- Conference: Atlantic Coast Conference
- Record: 11–20 (2–16 ACC)
- Head coach: Damon Stoudamire (3rd season);
- Associate head coach: Karl Hobbs (3rd season)
- Assistant coaches: B. J. Elder (2nd season); Pershin Williams (3rd season); Nate Babcock (2nd season); Bonzi Wells (2nd season);
- Home arena: McCamish Pavilion

= 2025–26 Georgia Tech Yellow Jackets men's basketball team =

American college basketball season

The 2025–26 Georgia Tech Yellow Jackets men's basketball team represented the Georgia Institute of Technology during the 2025–26 NCAA Division I men's basketball season. They were led by third-year head coach Damon Stoudamire and played their home games at Hank McCamish Pavilion in Atlanta, Georgia as members of the Atlantic Coast Conference.

The Yellow Jackets began the season with three straight wins, including a season opening overtime victory over Maryland Eastern Shore. They then traveled to Athens to face Georgia in a rivalry game. The Yellow Jackets lost by five points for their first loss of the season. They won two more games before traveling to Niceville, Florida to participate in the Emerald Coast Classic. The Yellow Jackets lost both of their games in the competition, both by double-digits. They also lost their ACC–SEC Challenge game to Mississippi State by twelve points.

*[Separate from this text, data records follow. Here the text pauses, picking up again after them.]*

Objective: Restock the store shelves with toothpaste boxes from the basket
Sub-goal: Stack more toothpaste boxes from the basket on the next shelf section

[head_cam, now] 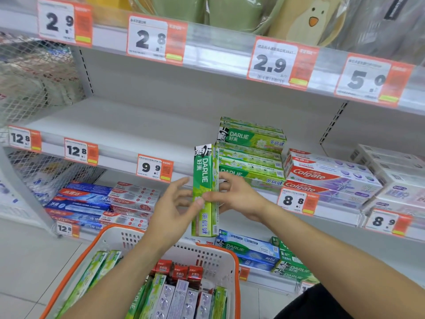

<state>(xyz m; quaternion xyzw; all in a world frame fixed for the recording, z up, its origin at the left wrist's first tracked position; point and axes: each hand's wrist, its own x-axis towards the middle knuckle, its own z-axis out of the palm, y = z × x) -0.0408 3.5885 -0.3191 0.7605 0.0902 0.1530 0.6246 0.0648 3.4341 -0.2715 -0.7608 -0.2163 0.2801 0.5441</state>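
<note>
A green toothpaste box [205,189] is held upright in front of the middle shelf [128,125] — gripped at its right edge by the right hand [239,199], pinched low on its left side by the left hand [174,203], thumb on the face. Just behind it, a stack of green boxes [250,155] is seen on the shelf. Below, more boxes are packed in the orange-rimmed basket [220,256].

Both hands, left [174,203] and right [239,199], raised together, fingers curled.
</note>
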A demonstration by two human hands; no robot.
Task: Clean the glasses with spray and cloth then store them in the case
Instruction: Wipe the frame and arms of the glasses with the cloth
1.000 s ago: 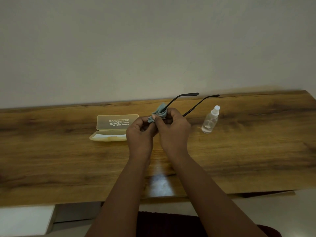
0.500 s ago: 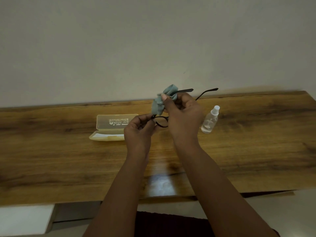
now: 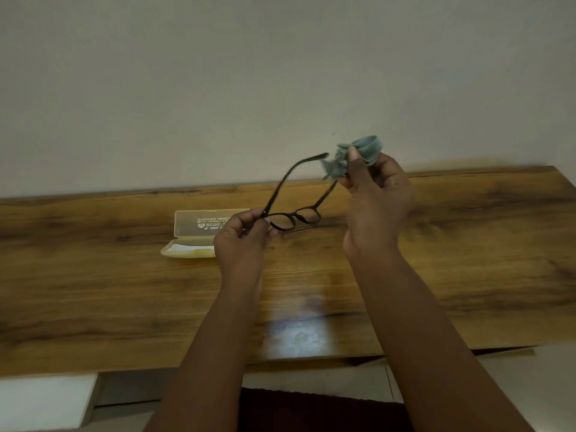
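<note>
1. The glasses are in the air, just above the wooden desk, between the 2 hands. Both arms of the glasses are open and point up and away.
2. The left hand pinches the glasses at the left corner of the frame, near the hinge. Its grip is pressed together on the thin black frame.
3. The right hand is raised higher, with the wrist bent and the fingers up. Its grip is squeezed around a blue-grey cleaning cloth, and the cloth seems to wrap the tip of the glasses' right arm.
4. The glasses look light and thin. They can likely bend or snap if squeezed hard, so the frame edge is a good place to hold. Touching the lenses with bare fingers would smudge them.
5. The cloth is soft and floppy and bunches up easily.
6. The yellow case lies open on the desk, just behind the left hand, ready for the glasses.
7. The spray bottle cannot be seen from here.
</note>
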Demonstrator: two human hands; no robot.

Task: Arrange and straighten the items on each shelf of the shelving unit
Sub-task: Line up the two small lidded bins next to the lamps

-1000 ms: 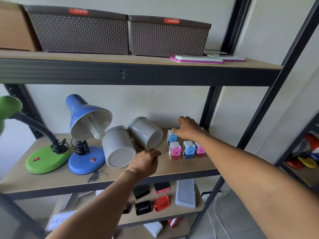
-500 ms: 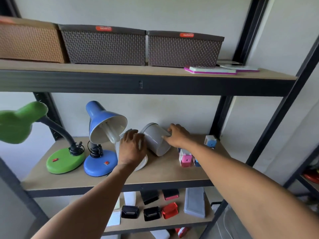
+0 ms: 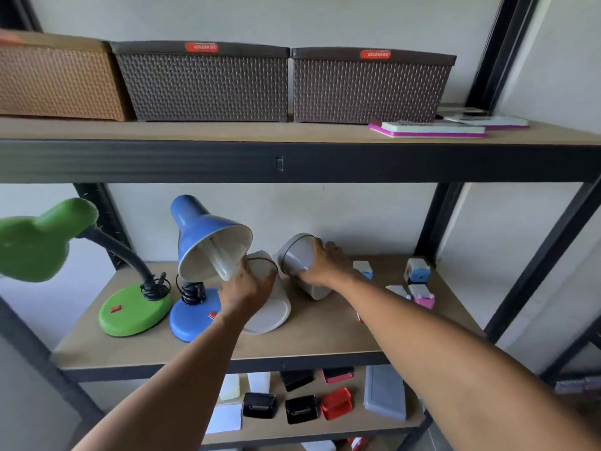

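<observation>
Green lamp [image 3: 130, 307], blue lamp [image 3: 208, 242], grey tubs [image 3: 297, 255], two brown woven baskets [image 3: 201, 86], one tan basket [image 3: 55, 79].

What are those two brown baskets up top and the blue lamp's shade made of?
The two brown lidded baskets look like moulded plastic: their weave pattern is too regular for real wicker. The blue desk lamp's cone shade seems painted metal, glossy outside and white inside, though it could be plastic.
</observation>
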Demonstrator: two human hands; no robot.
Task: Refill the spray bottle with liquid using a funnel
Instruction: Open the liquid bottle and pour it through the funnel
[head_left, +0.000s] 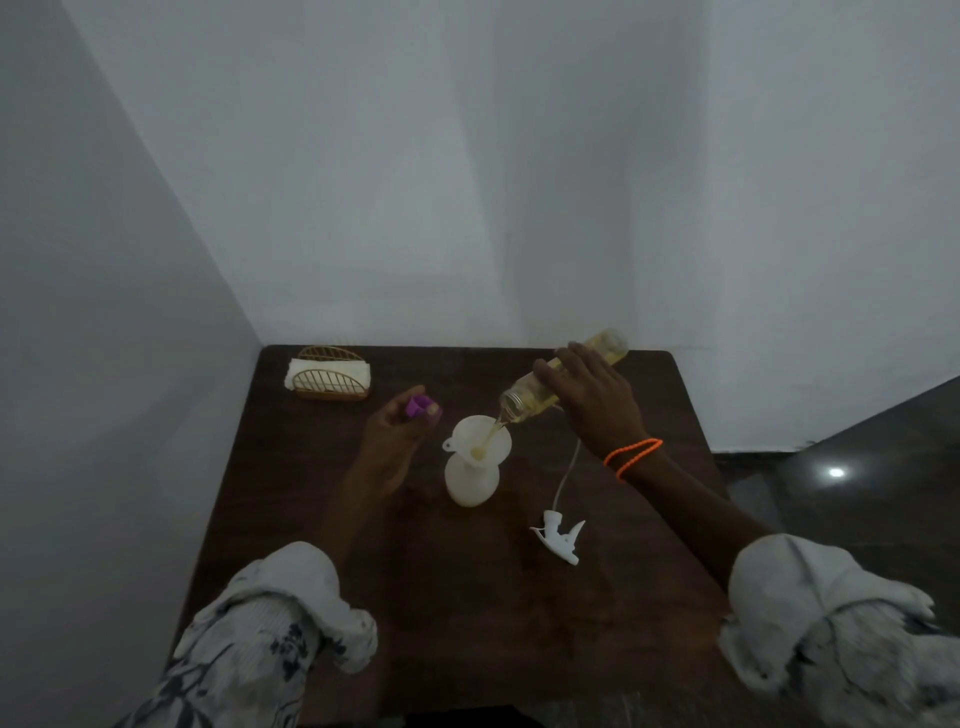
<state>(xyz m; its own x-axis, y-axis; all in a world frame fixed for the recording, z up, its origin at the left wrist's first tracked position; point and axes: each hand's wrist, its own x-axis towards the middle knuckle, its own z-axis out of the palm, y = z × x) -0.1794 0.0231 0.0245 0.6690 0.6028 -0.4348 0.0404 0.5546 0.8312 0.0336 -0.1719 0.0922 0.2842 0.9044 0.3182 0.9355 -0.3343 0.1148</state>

They won their final four non-conference games, all by double-digits against non-Power 4 competition. The team began the ACC season 2–4, defeating Boston College and NC State. A notable loss over the stretch was their ACC opener against sixth-ranked Duke by six-points. Their victory over NC State on January 17, would be their last victory of the season. They finished the ACC season on a twelve-game losing streak. They lost to four ranked teams over the stretch; eighteenth-ranked Clemson, twenty-first ranked Louisville, sixteenth-ranked North Carolina, and fourteenth-ranked Virginia. The closest game was their final game of the season, where they lost by three-points at Clemson.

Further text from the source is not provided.